Un Homme Néo-Zélandais Fait Face À Des accusations De Blanchiment D’argent En Crypto-Monnaie Et À L’anonymat Du Nom

La police néo-zélandaise a saisi des actifs liés à un homme de 40 ans (d’Auckland, en Nouvelle-Zélande) soupçonné d’avoir blanchi des millions de dollars en crypto-monnaie. Le tribunal de district d’Auckland a inculpé la personne pour blanchiment d’argent impliquant des crypto-monnaies.

Selon le rapport, le défendeur a obtenu un anonymat provisoire après avoir réussi à comparaître devant le tribunal de district d’Auckland le jeudi 15 octobre; par conséquent, ses détails restent inconnus. Le tribunal a signifié à l’homme 30 chefs d’accusation différents, qui indiquaient tous son implication dans des achats de produits de luxe, du blanchiment d’argent et des transactions douteuses en crypto-monnaie.

Le coupable aurait obtenu des milliers de dollars néo-zélandais pour acheter de la crypto-monnaie et réaliser des bénéfices grâce au blanchiment d’argent.

Selon des documents juridiques, l’homme a été impliqué dans le blanchiment d’énormes sommes d’argent, facilitant certaines d’entre elles via des crypto-monnaies. Le défendeur a également aidé d’autres personnes à blanchir des fonds, car il a obtenu des milliers de dollars pour acheter des crypto-monnaies. D’autres accusations allèguent que le défendeur a blanchi la plupart des fonds en achetant des véhicules haut de gamme, dont environ 288 888 $ NZ (191 919 $ US) pour une Mercedes G63 et 421 000 $ NZ (279 687 $ US) pour une Lamborghini.

Outre l’achat de voitures de luxe, la défense aurait utilisé 1,7 million de dollars néo-zélandais (1,12 million de dollars américains) pour blanchir de l’argent via l’achat d’une propriété dans la propriété d’East Auckland.

Au cours des premiers mois de cette année, l’homme aurait également blanchi de l’argent obtenu auprès d’un individu à l’aéroport d’Auckland, ainsi que reçu plus d’un million de dollars d’une institution bancaire utilisant une fausse identité.

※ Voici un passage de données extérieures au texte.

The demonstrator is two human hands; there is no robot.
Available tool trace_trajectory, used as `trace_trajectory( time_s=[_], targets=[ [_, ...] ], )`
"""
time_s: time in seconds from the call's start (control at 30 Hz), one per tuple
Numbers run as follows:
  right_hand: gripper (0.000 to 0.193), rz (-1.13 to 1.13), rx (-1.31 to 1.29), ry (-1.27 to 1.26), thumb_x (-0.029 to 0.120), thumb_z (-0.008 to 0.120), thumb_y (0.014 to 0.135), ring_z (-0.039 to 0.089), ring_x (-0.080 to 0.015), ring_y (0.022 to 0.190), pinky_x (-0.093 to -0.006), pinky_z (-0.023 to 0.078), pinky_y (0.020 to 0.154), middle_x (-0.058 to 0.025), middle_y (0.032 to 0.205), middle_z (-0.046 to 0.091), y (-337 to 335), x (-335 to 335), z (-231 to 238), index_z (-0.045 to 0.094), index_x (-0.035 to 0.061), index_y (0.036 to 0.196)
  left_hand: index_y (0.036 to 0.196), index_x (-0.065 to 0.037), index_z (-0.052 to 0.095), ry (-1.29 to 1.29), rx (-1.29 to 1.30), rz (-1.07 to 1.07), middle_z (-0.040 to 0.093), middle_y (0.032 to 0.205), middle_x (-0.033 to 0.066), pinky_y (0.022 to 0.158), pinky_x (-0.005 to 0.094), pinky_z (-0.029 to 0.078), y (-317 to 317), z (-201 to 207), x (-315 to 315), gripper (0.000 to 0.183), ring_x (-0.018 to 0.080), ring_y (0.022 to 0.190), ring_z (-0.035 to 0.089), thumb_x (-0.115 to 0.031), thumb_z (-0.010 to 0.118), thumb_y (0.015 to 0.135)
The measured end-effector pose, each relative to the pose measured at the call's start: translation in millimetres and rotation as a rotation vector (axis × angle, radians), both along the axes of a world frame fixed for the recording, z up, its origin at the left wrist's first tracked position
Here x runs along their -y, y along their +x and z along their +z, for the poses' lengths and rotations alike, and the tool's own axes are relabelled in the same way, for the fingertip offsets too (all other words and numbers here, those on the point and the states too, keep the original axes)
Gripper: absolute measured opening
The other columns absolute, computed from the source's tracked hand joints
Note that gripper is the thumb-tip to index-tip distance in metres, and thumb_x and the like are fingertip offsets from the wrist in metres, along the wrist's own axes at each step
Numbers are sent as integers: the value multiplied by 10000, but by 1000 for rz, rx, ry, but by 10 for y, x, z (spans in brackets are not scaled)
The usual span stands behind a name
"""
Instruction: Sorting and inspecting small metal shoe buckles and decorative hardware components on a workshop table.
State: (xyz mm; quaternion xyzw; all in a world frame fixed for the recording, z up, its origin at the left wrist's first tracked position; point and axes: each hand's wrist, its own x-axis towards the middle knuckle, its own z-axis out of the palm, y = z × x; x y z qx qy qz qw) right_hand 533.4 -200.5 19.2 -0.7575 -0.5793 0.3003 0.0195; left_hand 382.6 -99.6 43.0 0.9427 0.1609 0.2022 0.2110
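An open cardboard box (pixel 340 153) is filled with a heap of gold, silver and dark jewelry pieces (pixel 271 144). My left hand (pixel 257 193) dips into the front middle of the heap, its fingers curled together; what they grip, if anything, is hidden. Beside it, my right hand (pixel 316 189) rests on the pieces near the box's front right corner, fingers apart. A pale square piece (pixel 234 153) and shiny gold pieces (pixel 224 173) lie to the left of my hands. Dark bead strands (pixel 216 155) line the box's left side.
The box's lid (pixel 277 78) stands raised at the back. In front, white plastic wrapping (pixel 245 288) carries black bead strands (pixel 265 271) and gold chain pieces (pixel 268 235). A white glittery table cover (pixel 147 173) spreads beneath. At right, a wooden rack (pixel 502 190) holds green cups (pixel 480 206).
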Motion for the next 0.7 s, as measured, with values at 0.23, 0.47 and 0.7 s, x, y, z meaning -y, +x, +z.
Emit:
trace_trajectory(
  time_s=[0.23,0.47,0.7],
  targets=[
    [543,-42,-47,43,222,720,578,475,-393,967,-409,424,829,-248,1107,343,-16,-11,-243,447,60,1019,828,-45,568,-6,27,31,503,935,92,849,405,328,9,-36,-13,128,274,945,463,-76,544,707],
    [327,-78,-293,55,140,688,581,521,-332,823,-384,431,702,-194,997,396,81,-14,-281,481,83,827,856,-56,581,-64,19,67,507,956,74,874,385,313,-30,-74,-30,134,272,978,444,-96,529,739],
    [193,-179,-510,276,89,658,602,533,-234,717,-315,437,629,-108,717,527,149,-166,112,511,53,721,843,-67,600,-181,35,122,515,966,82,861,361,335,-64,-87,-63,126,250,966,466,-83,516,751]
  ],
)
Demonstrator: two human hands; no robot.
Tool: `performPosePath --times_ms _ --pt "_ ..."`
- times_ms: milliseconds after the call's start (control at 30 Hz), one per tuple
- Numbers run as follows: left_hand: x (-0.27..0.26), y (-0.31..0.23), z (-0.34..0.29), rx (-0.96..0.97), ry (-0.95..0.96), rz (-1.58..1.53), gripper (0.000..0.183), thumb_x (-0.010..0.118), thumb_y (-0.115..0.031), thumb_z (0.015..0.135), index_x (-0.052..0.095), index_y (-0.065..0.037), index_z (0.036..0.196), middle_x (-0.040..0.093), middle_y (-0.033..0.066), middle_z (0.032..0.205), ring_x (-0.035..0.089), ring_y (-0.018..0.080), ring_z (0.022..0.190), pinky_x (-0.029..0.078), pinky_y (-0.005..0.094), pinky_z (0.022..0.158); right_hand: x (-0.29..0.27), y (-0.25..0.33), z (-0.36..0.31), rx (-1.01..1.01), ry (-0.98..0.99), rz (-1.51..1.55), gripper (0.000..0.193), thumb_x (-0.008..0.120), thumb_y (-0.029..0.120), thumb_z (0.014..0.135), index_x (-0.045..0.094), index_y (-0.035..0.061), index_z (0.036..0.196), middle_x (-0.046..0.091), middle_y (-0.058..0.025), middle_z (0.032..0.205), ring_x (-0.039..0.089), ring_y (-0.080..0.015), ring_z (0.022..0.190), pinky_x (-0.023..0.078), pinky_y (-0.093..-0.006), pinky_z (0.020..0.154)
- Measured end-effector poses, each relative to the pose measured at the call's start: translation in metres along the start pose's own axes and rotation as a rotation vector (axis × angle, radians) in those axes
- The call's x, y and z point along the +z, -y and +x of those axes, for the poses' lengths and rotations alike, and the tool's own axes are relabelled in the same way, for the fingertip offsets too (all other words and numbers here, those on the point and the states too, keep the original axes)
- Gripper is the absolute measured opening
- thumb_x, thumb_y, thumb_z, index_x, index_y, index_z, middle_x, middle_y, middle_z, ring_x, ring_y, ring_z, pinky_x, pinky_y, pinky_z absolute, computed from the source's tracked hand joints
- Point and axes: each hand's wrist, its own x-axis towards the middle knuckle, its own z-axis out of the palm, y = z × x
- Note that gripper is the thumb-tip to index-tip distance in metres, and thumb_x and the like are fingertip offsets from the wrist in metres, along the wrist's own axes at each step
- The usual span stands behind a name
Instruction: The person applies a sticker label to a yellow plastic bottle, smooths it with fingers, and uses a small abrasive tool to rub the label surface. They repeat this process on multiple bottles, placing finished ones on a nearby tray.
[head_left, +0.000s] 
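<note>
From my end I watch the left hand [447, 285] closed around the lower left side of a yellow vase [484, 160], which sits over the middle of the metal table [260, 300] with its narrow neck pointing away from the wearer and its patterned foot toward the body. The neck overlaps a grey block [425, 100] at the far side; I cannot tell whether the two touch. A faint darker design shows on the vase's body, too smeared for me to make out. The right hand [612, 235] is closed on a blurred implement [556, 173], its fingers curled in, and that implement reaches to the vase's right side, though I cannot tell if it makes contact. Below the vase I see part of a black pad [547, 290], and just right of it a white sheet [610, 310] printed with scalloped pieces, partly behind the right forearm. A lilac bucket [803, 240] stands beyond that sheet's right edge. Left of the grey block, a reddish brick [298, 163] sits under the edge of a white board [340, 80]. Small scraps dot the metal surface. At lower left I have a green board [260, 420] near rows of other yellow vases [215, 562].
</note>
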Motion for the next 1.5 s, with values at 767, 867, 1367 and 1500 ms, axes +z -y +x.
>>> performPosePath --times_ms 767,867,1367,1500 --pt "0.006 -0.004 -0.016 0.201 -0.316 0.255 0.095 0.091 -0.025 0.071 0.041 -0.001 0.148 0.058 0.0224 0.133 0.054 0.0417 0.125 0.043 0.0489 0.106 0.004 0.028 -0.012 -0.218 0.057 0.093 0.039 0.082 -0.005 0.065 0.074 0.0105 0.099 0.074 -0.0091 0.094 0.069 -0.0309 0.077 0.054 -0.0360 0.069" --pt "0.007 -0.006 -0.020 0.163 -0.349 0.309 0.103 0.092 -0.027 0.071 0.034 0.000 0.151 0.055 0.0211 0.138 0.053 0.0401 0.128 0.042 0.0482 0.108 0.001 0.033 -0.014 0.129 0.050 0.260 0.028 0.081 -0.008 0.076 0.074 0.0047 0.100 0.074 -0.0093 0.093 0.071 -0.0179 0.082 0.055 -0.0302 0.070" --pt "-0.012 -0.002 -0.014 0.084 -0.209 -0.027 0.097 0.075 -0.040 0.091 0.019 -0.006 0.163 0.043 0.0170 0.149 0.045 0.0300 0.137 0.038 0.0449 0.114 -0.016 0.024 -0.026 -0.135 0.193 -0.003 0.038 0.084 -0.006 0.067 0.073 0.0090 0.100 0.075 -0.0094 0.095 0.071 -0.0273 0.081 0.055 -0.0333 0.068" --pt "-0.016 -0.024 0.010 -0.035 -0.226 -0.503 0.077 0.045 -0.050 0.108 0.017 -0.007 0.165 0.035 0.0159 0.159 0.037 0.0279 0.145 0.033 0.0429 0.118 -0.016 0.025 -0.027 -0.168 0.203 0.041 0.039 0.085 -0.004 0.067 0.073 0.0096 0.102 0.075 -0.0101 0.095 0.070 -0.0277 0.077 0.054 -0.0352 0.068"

Étant donné que l’homme a été accusé hier 15 octobre, il devrait comparaître à la prochaine audience du tribunal en novembre. Outre l’incident, une estimation de cinq autres personnes ont également été arrêtées et accusées de blanchiment d’argent. L’arrestation et les accusations résultent d’une opération de saisie d’actifs, communément appelée «opération Brookings», au cours de laquelle les policiers ont mené de nombreux mandats de perquisition. Les opérations ont conduit à la saisie de trois biens immobiliers et de sept véhicules de luxe haut de gamme d’une valeur totale d’environ 3,3 millions de dollars (2,19 millions de dollars).

La police néo-zélandaise adhère aux efforts internationaux  

La police néo-zélandaise a mené un buste massif dans le cadre des enquêtes mondiales sur les échanges frauduleux de crypto-monnaie. Ils ont travaillé en étroite collaboration avec les autorités américaines pour lutter contre ces infractions graves.

En juin, la police néo-zélandaise a saisi environ 140 millions de dollars néo-zélandais (90,08 millions de dollars américains) sur les comptes bancaires contrôlés par un Russe Alexander Vinnik. La police a saisi les actifs alors qu’ils étaient détenus par Canton Business Corporation, une société néo-zélandaise appartenant à Vinnik, accusée de faciliter le blanchiment de crypto-monnaie et recherchée par les États-Unis et la France. Il s’agit de la plus grande opération de blanchiment d’argent que la police néo-zélandaise ait menée avec succès dans le pays.

Les fonds mal acquis sont les bénéfices tirés de la victimisation de milliers de personnes à travers le monde en raison du crime organisé et de la cybercriminalité. La Nouvelle-Zélande a donc démontré qu’elle n’était pas un endroit où les criminels essayaient de cacher des revenus illicites.